这个ConvNet采用香蕉的形象并对其应用函数将其转换为类分数(这里显示了4个类)。该函数包括几轮卷积,其中滤波器条目是参数,以及一些矩阵乘法,其中矩阵的元素是参数。典型的ConvNet可能有大约1亿个参数。
We train a ConvNet with repeated process of sampling data, calculating the parameter gradients and performing a parameter update. That is, suppose we feed the ConvNet an image of a banana and compute the 1000 scores for the classes that the ConvNet assigns to this image. We then and ask the following question for every single parameter in the model:
我们通过重复采样数据,计算参数梯度和执行参数更新来训练ConvNet。也就是说,假设我们向ConvNet提供香蕉图像并计算ConvNet分配给该图像的类的1000分。然后,我们针对模型中的每个参数询问以下问题:
Normal ConvNet training: “What happens to the score of the correct class when I wiggle this parameter?”
正常的ConvNet训练:“当我摆动这个参数时,正确分类的分数会怎样?”
This wiggle influence, of course, is just the gradient. For example, some parameter in some filter in some layer of the ConvNet might get the gradient of -3.0 computed during backpropagation. That means that increasing this parameter by a tiny amount, e.g. 0.0001, would have a negative influence on the banana score (due to the negative sign); In this case, we’d expect the banana score to decrease by approximately 0.0003. Normally we take this gradient and use it to perform a parameter update, which wiggles every parameter in the model a tiny amount in the correct direction, to increase the banana score. These parameter updates hence work in concert to slightly increase the score of the banana class for that one banana image (e.g. the banana score could go up from 30% to 34% or something). We then repeat this over and over on all images in the training data.
当然,这种摆动影响只是梯度。例如,ConvNet的某个层中的某些过滤器中的某些参数可能会在反向传播期间获得-3.0的梯度。这意味着将此参数增加很少量,例如0.0001,会对香蕉评分产生负面影响(由于负号);在这种情况下,我们预计香蕉评分会降低约0.0003。通常我们采用这个渐变并使用它来执行参数更新,这会在模型中以正确的方向摆动一小部分参数,以增加香蕉分数。因此,这些参数更新协同工作以略微增加香蕉类对于该香蕉图像的分数(例如,香蕉分数可以从30%上升至34%或其他东西)。然后,我们一遍又一遍地对训练数据中的所有图像重复此操作。

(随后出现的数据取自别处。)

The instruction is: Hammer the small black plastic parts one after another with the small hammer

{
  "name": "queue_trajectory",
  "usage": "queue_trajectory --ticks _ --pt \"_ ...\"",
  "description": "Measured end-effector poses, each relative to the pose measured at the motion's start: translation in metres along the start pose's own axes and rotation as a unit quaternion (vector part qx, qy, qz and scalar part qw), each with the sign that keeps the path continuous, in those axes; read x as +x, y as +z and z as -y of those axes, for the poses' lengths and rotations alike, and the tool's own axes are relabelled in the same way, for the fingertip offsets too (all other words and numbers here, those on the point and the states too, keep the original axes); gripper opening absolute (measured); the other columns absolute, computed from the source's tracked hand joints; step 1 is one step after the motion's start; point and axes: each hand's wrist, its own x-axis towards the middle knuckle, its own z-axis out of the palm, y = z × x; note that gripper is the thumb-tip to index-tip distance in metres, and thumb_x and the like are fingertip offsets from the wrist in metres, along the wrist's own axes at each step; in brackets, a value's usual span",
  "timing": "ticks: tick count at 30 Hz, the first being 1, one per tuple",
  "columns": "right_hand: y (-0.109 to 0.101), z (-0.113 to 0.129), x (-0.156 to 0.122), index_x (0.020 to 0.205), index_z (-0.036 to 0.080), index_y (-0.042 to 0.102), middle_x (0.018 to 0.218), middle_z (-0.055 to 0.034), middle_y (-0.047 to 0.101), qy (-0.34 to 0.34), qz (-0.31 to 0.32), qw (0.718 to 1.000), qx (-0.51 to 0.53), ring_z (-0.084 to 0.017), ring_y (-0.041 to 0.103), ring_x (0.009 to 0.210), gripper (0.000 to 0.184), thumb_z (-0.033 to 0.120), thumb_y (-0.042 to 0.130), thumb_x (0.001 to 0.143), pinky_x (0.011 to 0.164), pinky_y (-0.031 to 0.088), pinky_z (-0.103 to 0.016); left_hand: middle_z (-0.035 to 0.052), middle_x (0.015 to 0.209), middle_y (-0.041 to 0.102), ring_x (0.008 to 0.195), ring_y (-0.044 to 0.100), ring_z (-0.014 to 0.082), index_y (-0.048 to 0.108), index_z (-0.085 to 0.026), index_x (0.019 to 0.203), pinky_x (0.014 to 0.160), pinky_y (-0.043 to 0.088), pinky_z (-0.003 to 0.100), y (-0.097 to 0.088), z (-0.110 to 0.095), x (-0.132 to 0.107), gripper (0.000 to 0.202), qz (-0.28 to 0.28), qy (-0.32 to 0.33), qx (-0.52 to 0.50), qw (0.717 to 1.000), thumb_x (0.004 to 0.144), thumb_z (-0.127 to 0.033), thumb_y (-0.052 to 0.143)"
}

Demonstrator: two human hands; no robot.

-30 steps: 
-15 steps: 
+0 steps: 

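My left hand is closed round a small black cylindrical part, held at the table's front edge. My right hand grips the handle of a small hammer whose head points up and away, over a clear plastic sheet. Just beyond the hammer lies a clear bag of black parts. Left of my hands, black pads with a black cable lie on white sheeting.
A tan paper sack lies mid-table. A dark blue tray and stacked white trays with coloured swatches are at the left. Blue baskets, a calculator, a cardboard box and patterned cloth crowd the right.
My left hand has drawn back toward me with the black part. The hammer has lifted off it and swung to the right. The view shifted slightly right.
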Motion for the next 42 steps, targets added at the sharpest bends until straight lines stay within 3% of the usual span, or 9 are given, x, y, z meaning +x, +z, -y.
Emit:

Notice how this worked: we held the input image fixed, and we wiggled the model parameters to increase the score of whatever class we wanted (e.g. banana class). It turns out that we can easily flip this process around to create fooling images. (In practice in fact, absolutely no changes to a ConvNet code base are required.) That is, we will hold the model parameters fixed, and instead we’re computing the gradient of all pixels in the input image on any class we might desire. For example, we can ask:
请注意这是如何工作的:我们将输入图像固定,然后我们摆弄模型参数以增加我们想要的任何类的分数(例如香蕉类)。事实证明,我们可以轻松地翻转这个过程来创建愚蠢的图像。 (实际上,实际上不需要对ConvNet代码库进行任何更改。)也就是说,我们将固定模型参数,而是在我们可能需要的任何类上计算输入图像中所有像素的渐变。例如,我们可以问:
Creating fooling images: “What happens to the score of (whatever class you want) when I wiggle this pixel?”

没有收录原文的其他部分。